-- EXERCISE REQUIREMENTS --
Word for word, write out all of the entries that follow.

(Beginning of EXERCISE DATA)

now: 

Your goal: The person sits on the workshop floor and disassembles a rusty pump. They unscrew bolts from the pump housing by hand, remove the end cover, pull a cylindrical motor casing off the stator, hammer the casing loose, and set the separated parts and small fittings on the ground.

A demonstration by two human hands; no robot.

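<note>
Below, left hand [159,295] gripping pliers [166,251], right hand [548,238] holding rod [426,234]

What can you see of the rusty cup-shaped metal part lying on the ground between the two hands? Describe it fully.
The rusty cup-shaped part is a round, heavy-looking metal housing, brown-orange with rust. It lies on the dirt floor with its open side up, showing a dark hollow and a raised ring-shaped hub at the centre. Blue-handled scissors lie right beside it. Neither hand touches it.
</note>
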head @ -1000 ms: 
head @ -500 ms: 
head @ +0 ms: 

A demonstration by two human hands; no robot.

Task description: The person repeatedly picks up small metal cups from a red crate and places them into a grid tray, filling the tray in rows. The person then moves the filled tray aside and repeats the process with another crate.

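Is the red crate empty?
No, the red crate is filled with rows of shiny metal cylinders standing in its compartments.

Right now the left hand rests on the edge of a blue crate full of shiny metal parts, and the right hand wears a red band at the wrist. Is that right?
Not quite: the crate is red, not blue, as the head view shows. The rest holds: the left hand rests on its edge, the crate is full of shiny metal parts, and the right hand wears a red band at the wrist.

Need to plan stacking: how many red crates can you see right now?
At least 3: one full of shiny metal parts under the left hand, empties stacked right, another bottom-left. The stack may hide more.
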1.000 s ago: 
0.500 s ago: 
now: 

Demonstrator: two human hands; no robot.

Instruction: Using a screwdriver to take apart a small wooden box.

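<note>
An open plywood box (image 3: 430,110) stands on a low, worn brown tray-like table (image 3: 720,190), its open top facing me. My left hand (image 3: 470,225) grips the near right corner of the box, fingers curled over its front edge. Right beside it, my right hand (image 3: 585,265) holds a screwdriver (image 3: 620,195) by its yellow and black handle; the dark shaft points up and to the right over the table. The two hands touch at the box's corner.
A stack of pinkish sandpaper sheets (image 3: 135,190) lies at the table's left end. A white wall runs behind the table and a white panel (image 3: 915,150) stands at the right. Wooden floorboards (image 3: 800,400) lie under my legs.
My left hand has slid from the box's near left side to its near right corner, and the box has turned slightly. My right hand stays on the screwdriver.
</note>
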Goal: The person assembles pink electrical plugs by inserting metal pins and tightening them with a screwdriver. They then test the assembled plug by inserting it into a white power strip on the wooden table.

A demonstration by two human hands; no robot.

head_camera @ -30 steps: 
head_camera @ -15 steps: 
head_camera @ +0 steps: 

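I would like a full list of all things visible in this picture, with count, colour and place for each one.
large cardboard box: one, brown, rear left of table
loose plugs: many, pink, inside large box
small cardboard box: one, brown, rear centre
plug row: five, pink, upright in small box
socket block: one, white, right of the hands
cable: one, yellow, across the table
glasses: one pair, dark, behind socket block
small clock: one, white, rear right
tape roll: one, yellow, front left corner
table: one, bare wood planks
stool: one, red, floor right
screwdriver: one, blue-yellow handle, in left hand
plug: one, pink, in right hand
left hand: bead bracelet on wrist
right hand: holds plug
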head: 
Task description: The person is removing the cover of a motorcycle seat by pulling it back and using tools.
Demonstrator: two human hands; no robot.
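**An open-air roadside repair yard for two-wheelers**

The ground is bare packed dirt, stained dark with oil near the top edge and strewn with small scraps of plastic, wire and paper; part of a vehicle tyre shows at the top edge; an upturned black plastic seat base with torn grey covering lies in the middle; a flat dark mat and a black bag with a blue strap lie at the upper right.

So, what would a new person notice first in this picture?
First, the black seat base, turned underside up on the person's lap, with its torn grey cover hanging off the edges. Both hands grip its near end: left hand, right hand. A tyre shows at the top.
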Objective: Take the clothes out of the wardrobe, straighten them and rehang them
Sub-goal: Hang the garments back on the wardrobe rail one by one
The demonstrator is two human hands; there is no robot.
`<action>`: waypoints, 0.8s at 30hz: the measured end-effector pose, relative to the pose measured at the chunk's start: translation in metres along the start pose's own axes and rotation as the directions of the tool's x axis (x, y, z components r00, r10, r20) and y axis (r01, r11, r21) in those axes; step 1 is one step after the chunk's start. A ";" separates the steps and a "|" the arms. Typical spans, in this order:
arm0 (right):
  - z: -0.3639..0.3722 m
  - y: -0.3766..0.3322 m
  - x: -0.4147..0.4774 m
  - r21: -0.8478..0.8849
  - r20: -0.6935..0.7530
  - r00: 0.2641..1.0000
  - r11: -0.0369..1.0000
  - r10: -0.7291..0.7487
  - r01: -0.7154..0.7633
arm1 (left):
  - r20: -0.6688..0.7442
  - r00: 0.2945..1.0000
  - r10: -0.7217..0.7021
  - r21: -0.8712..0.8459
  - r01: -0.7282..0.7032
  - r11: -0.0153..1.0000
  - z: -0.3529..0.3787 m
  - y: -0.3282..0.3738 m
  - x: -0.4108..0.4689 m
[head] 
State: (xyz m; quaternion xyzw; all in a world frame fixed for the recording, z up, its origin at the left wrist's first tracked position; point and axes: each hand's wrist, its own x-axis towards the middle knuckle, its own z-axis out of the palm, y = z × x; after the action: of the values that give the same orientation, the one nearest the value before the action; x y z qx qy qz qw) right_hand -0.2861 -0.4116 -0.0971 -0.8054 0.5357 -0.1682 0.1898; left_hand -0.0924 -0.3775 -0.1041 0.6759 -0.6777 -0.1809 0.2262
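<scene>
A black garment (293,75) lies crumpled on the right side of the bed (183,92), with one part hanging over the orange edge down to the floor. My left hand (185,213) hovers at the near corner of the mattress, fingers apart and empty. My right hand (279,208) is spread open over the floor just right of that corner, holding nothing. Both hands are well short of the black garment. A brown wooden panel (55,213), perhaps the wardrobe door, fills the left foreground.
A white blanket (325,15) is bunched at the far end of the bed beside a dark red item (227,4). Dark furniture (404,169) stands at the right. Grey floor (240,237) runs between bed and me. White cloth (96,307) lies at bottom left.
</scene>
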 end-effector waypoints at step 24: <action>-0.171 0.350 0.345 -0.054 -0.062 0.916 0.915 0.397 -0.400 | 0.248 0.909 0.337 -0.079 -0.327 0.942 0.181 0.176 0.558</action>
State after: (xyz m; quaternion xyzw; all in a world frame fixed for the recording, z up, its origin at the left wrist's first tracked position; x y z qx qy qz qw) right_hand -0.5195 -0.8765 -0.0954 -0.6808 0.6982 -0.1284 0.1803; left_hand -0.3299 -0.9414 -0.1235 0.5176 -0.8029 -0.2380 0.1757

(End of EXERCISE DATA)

-- RESULT OF THE EXERCISE --
now: 

Your goal: The person sits on the workshop floor and disassembles a rusty pump. They unscrew bolts from the pump housing by hand, remove the end cover, pull a cylindrical motor casing off the stator, hammer the casing loose, and set the separated parts and small fittings on the ground.

A demonstration by two human hands; no robot.

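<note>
Below, left hand [159,295] gripping pliers [166,251], right hand [548,238] holding rod [426,234]

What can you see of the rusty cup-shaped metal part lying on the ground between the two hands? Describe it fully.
The rusty cup-shaped part is a round, heavy-looking metal housing, brown-orange with rust. It lies on the dirt floor with its open side up, showing a dark hollow and a raised ring-shaped hub at the centre. Blue-handled scissors lie right beside it. Neither hand touches it.
</note>
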head @ -1000 ms: 
head @ -500 ms: 
head @ +0 ms: 

A demonstration by two human hands; no robot.

Task description: The person repeatedly picks up small metal cups from a red crate and places them into a grid tray, filling the tray in rows. The person then moves the filled tray aside and repeats the process with another crate.

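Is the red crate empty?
No, the red crate is filled with rows of shiny metal cylinders standing in its compartments.

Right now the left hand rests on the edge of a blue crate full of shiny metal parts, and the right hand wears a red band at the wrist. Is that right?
Not quite: the crate is red, not blue, as the head view shows. The rest holds: the left hand rests on its edge, the crate is full of shiny metal parts, and the right hand wears a red band at the wrist.

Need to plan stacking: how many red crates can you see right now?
At least 3: one full of shiny metal parts under the left hand, empties stacked right, another bottom-left. The stack may hide more.
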1.000 s ago: 
0.500 s ago: 
now: 

Demonstrator: two human hands; no robot.

Instruction: Using a screwdriver to take apart a small wooden box.

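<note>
An open plywood box (image 3: 430,110) stands on a low, worn brown tray-like table (image 3: 720,190), its open top facing me. My left hand (image 3: 470,225) grips the near right corner of the box, fingers curled over its front edge. Right beside it, my right hand (image 3: 585,265) holds a screwdriver (image 3: 620,195) by its yellow and black handle; the dark shaft points up and to the right over the table. The two hands touch at the box's corner.
A stack of pinkish sandpaper sheets (image 3: 135,190) lies at the table's left end. A white wall runs behind the table and a white panel (image 3: 915,150) stands at the right. Wooden floorboards (image 3: 800,400) lie under my legs.
My left hand has slid from the box's near left side to its near right corner, and the box has turned slightly. My right hand stays on the screwdriver.
</note>
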Goal: The person assembles pink electrical plugs by inserting metal pins and tightening them with a screwdriver. They then test the assembled plug by inserting it into a white power strip on the wooden table.

A demonstration by two human hands; no robot.

head_camera @ -30 steps: 
head_camera @ -15 steps: 
head_camera @ +0 steps: 

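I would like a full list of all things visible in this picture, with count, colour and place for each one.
large cardboard box: one, brown, rear left of table
loose plugs: many, pink, inside large box
small cardboard box: one, brown, rear centre
plug row: five, pink, upright in small box
socket block: one, white, right of the hands
cable: one, yellow, across the table
glasses: one pair, dark, behind socket block
small clock: one, white, rear right
tape roll: one, yellow, front left corner
table: one, bare wood planks
stool: one, red, floor right
screwdriver: one, blue-yellow handle, in left hand
plug: one, pink, in right hand
left hand: bead bracelet on wrist
right hand: holds plug
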head: 
Task description: The person is removing the cover of a motorcycle seat by pulling it back and using tools.
Demonstrator: two human hands; no robot.
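**An open-air roadside repair yard for two-wheelers**

The ground is bare packed dirt, stained dark with oil near the top edge and strewn with small scraps of plastic, wire and paper; part of a vehicle tyre shows at the top edge; an upturned black plastic seat base with torn grey covering lies in the middle; a flat dark mat and a black bag with a blue strap lie at the upper right.

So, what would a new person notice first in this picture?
First, the black seat base, turned underside up on the person's lap, with its torn grey cover hanging off the edges. Both hands grip its near end: left hand, right hand. A tyre shows at the top.
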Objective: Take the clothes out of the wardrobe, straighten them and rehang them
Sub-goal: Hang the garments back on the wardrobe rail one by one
The demonstrator is two human hands; there is no robot.
`<action>`: waypoints, 0.8s at 30hz: the measured end-effector pose, relative to the pose measured at the chunk's start: translation in metres along the start pose's own axes and rotation as the directions of the tool's x axis (x, y, z components r00, r10, r20) and y axis (r01, r11, r21) in those axes; step 1 is one step after the chunk's start. A ";" separates the steps and a "|" the arms. Typical spans, in this order:
arm0 (right):
  - z: -0.3639..0.3722 m
  - y: -0.3766..0.3322 m
  - x: -0.4147..0.4774 m
  - r21: -0.8478..0.8849
  - r20: -0.6935..0.7530
  - r00: 0.2641..1.0000
  - r11: -0.0369..1.0000
  - r10: -0.7291..0.7487
  - r01: -0.7154..0.7633
arm1 (left):
  - r20: -0.6688..0.7442
  - r00: 0.2945..1.0000
  - r10: -0.7217..0.7021
  - r21: -0.8712..0.8459
  - r01: -0.7282..0.7032
  - r11: -0.0153..1.0000
  - z: -0.3529..0.3787 m
  - y: -0.3282..0.3738 m
  - x: -0.4108..0.4689 m
[head] 
State: (xyz m; quaternion xyzw; all in a world frame fixed for the recording, z up, its origin at the left wrist's first tracked position; point and axes: each hand's wrist, its own x-axis towards the middle knuckle, its own z-axis out of the palm, y = z × x; after the action: of the values that give the same orientation, the one nearest the value before the action; x y z qx qy qz qw) right_hand -0.2861 -0.4116 -0.0971 -0.8054 0.5357 -0.1682 0.1898; left_hand -0.0924 -0.3775 -0.1041 0.6759 -0.6777 -0.1809 0.2262
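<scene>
A black garment (293,75) lies crumpled on the right side of the bed (183,92), with one part hanging over the orange edge down to the floor. My left hand (185,213) hovers at the near corner of the mattress, fingers apart and empty. My right hand (279,208) is spread open over the floor just right of that corner, holding nothing. Both hands are well short of the black garment. A brown wooden panel (55,213), perhaps the wardrobe door, fills the left foreground.
A white blanket (325,15) is bunched at the far end of the bed beside a dark red item (227,4). Dark furniture (404,169) stands at the right. Grey floor (240,237) runs between bed and me. White cloth (96,307) lies at bottom left.
</scene>
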 end-effector waypoints at step 24: <action>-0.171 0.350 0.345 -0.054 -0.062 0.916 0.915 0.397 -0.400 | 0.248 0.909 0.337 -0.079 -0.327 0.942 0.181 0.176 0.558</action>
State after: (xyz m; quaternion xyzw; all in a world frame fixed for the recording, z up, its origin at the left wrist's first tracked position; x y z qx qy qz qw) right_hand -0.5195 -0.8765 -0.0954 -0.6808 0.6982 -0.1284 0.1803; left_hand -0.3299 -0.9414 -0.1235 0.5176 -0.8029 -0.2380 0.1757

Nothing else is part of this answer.